## THE PROBLEM
Down to the last line, reproduce the data that follows, but skip the pictures.

## SUPPLIED MATERIAL
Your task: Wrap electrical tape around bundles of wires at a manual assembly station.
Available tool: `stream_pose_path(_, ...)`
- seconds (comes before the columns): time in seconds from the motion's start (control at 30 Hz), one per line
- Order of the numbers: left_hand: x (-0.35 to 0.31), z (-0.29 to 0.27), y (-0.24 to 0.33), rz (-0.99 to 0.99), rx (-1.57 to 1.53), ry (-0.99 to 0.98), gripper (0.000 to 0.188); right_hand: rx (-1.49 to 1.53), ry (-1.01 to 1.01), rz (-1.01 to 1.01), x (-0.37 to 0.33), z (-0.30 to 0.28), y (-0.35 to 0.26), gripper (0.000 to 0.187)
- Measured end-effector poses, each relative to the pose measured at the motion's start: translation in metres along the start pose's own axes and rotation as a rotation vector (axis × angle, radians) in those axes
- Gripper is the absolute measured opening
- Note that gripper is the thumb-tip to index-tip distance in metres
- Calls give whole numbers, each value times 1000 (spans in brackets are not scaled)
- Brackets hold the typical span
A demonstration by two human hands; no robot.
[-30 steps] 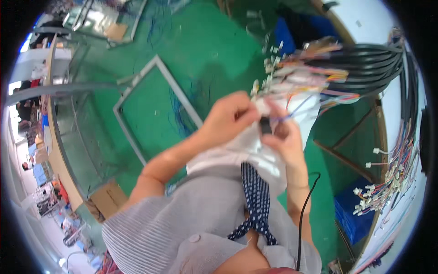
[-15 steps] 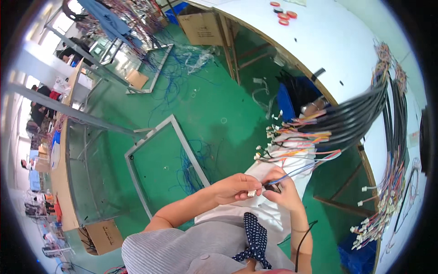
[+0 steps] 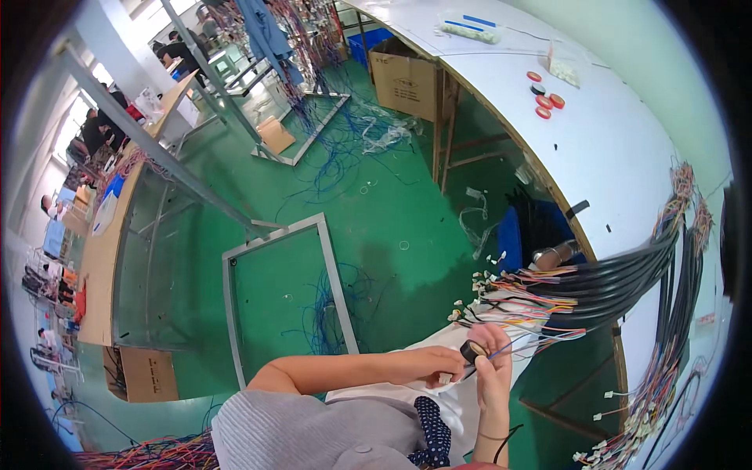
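Observation:
My left hand is closed on a small white connector above my lap. Right beside it, my right hand grips a roll of black tape between thumb and fingers. Thin blue wire runs from the hands toward a thick bundle of black cables that hangs over the table edge. Colored wire ends with white connectors fan out from the bundle across my white-covered lap.
The white table carries several tape rolls, a bag of white connectors and another cable bundle. Below it stands a blue bin. A metal frame and loose blue wires lie on the green floor. Cardboard boxes stand around.
The view has swung, so more of the table's far end shows. My right hand has turned and lifted slightly, bringing the black tape roll into clearer sight. My left hand keeps the connector.

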State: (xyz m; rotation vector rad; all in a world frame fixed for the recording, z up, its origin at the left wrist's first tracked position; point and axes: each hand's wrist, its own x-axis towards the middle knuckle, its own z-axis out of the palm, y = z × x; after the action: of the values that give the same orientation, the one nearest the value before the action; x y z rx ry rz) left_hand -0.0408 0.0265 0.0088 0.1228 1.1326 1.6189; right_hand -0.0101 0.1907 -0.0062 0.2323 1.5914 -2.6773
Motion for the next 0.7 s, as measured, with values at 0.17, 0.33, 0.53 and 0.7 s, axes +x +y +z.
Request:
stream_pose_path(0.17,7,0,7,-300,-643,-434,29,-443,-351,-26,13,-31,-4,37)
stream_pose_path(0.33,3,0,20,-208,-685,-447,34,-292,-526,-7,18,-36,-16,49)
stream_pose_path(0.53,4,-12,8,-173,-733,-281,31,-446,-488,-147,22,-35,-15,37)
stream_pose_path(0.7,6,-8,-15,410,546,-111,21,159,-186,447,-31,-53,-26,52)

## REPLY
Your task: Wrap electrical tape around bundles of wires at a manual assembly station.
Available tool: `stream_pose_path(_, ...)`
- seconds (comes before the columns): time in seconds from the motion's start (control at 30 Hz), one per line
- Order of the numbers: left_hand: x (-0.35 to 0.31), z (-0.29 to 0.27), y (-0.24 to 0.33), rz (-0.99 to 0.99), rx (-1.57 to 1.53), ry (-0.99 to 0.98), gripper (0.000 to 0.188); right_hand: rx (-1.49 to 1.53), ry (-1.01 to 1.01), rz (-1.01 to 1.01), x (-0.37 to 0.33), z (-0.30 to 0.28), y (-0.35 to 0.26), gripper (0.000 to 0.187)
- Measured end-effector poses, each relative to the pose measured at the motion's start: translation in metres along the start pose's own axes and rotation as a rotation vector (axis × angle, radians) in those axes
- Gripper is the absolute measured opening
- Note that gripper is the thumb-tip to index-tip distance in metres
- Calls give whole numbers, each value times 1000 (spans in brackets are not scaled)
- Brackets hold the typical span
A demonstration by two human hands; no robot.
[-30 steps] 
[-15 steps] 
[+0 steps] 
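Observation:
My left hand is closed on a small white connector above my lap. Right beside it, my right hand grips a roll of black tape between thumb and fingers. Thin blue wire runs from the hands toward a thick bundle of black cables that hangs over the table edge. Colored wire ends with white connectors fan out from the bundle across my white-covered lap.
The white table carries several tape rolls, a bag of white connectors and another cable bundle. Below it stands a blue bin. A metal frame and loose blue wires lie on the green floor. Cardboard boxes stand around.
The view has swung, so more of the table's far end shows. My right hand has turned and lifted slightly, bringing the black tape roll into clearer sight. My left hand keeps the connector.
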
State: (xyz m; rotation vector rad; all in a world frame fixed for the recording, z up, its origin at the left wrist's first tracked position; point and axes: each hand's wrist, its own x-axis towards the middle knuckle, its own z-axis out of the palm, y = z × x; after the action: of the values that give the same orientation, the one nearest the value before the action; x y z rx ry rz) left_hand -0.0408 0.0265 0.0088 0.1228 1.1326 1.6189; right_hand -0.0101 0.1907 -0.0062 0.2323 1.5914 -2.6773
Motion for the next 0.7 s, as measured, with values at 0.17, 0.33, 0.53 and 0.7 s, axes +x +y +z.
Request:
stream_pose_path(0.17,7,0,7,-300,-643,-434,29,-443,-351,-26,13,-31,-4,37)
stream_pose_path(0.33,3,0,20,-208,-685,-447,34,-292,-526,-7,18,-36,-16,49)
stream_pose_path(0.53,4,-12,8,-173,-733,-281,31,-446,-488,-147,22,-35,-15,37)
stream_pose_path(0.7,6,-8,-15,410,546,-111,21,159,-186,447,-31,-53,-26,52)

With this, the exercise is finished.